ACTIVITY. Work out the number of lines in the listing that include the string "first". Reply with that number alone.
====
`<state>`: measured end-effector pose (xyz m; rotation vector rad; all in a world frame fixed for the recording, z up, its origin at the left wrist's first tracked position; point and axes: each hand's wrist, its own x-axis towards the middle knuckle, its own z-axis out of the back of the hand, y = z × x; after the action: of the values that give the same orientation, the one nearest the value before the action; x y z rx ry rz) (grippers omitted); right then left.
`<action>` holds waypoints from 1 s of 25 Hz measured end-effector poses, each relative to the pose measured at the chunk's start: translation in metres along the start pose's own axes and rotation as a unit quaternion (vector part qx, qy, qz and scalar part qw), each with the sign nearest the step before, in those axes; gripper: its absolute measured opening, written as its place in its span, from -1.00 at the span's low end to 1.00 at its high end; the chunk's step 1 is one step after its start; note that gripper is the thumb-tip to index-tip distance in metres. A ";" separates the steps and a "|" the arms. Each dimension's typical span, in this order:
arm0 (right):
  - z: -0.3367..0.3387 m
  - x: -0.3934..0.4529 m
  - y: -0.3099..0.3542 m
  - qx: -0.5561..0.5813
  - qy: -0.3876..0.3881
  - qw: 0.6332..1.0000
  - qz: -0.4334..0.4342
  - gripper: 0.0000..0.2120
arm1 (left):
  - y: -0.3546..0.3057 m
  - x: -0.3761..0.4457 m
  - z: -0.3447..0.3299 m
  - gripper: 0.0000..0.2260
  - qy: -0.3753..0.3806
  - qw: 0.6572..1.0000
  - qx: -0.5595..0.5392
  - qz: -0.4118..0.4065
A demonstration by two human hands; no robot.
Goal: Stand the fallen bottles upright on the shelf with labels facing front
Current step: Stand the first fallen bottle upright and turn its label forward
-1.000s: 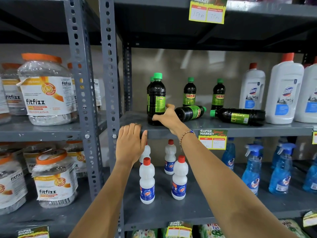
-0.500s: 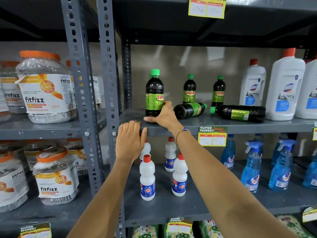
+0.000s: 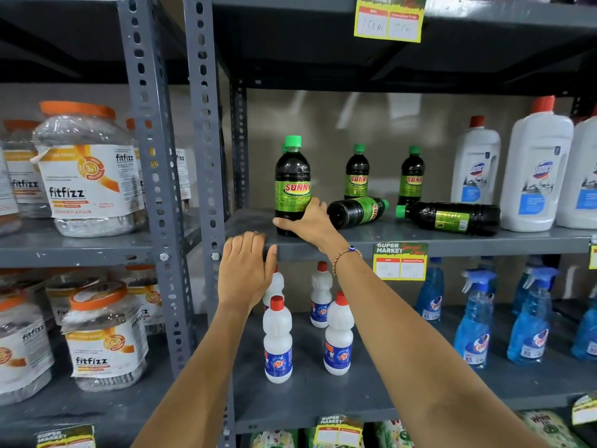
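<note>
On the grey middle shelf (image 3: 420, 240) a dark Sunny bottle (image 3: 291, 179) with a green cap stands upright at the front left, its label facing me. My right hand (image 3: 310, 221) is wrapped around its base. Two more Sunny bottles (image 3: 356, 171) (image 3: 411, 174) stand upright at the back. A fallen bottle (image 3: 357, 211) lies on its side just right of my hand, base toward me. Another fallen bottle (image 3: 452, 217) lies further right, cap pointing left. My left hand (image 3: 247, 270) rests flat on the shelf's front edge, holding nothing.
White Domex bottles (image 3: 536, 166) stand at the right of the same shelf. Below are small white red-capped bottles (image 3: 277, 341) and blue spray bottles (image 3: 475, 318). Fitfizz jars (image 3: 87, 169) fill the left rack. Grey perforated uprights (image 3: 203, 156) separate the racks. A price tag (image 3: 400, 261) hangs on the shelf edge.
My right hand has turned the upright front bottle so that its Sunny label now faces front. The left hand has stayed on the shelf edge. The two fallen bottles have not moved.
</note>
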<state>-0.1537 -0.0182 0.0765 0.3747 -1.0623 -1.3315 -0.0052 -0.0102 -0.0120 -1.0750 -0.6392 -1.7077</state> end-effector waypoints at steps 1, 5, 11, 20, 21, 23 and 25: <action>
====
YOUR RESPONSE. 2